Langsam ging ich in die Hocke und strich dem Fremden die Kapuze aus dem Gesicht. Ein pastellblauer Haarschopf kam an das bereits schwindende Tageslicht. Ich beugte mich noch weiter vor, um sein Gesicht besser betrachten zu können, doch plötzlich starrten mich zwei eisblaue Augen angsterfüllt an. Ich wich erschrocken zurück, das Schwert drohend auf ihn gerichtet. „Wer bist du?", fragte ich mit bedrohlich ruhiger Stimme und musterte das Gesicht des Fremden eingehend. Das erste was mir sofort ins Auge sprang, waren die blauen Schuppen, die seine rechte Wange und seinen Hals zu einem großen Teil bedeckten, dann die Augenringe, die unter seinen Augen lagen.

„Verzeiht bitte. Ich – ich wollte euch nicht erschrecken. Bitte ich brauche Hilfe, sonst finden sie mich", seine Stimme war leise, fast schon ein wispern. „Wer?", fragte ich erneut. Warum hatte er Schuppen?

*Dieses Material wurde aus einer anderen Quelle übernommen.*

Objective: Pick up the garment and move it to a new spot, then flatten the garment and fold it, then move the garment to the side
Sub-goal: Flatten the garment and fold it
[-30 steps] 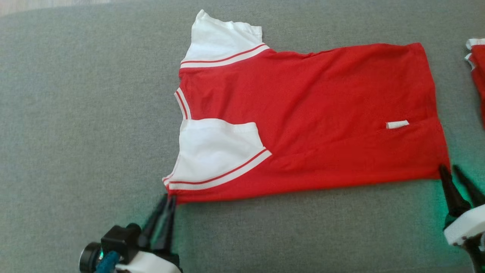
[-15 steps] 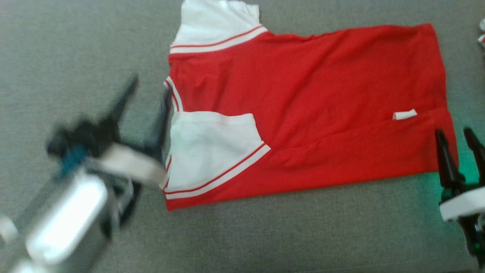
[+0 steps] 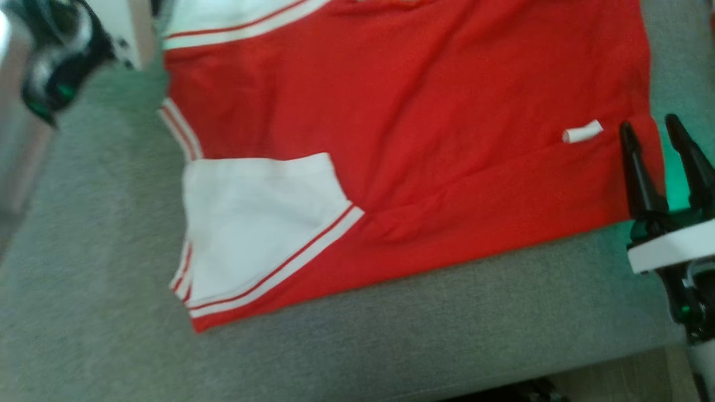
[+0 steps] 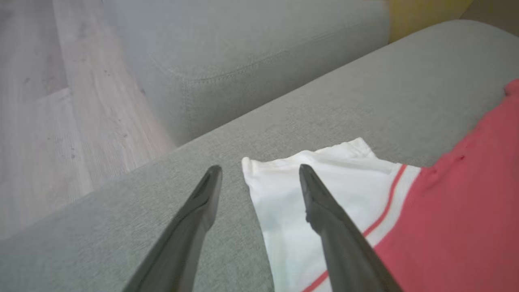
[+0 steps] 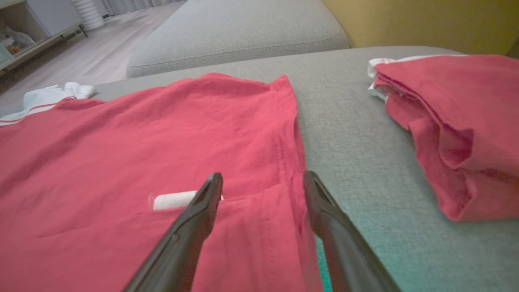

So etwas hatte ich noch nie in meinem Leben gesehen.

„Die – Die Roten! Bitte", flehte er und kämpfte sich zitternd auf die Beine. Die Roten? Also kein Spion. Aber was machte er hier, in unmittelbarer Nähe unseres Stützpunktes? Ich steckte das Schwert zurück an meinen Gürtel und ging einen Schritt auf den Jungen zu.

„Mein Name ist Niko. Wie lautet deiner?", erkundigte ich mich. „Solo, ich...", er schien noch mehr sagen zu wollen, doch plötzlich schwankte er und drohte zu fallen. Mit zwei großen Schritten war ich bei ihm und fing ihn auf, seine Augen drohten ihm zu zufallen. Was war bloß mit ihm geschehen?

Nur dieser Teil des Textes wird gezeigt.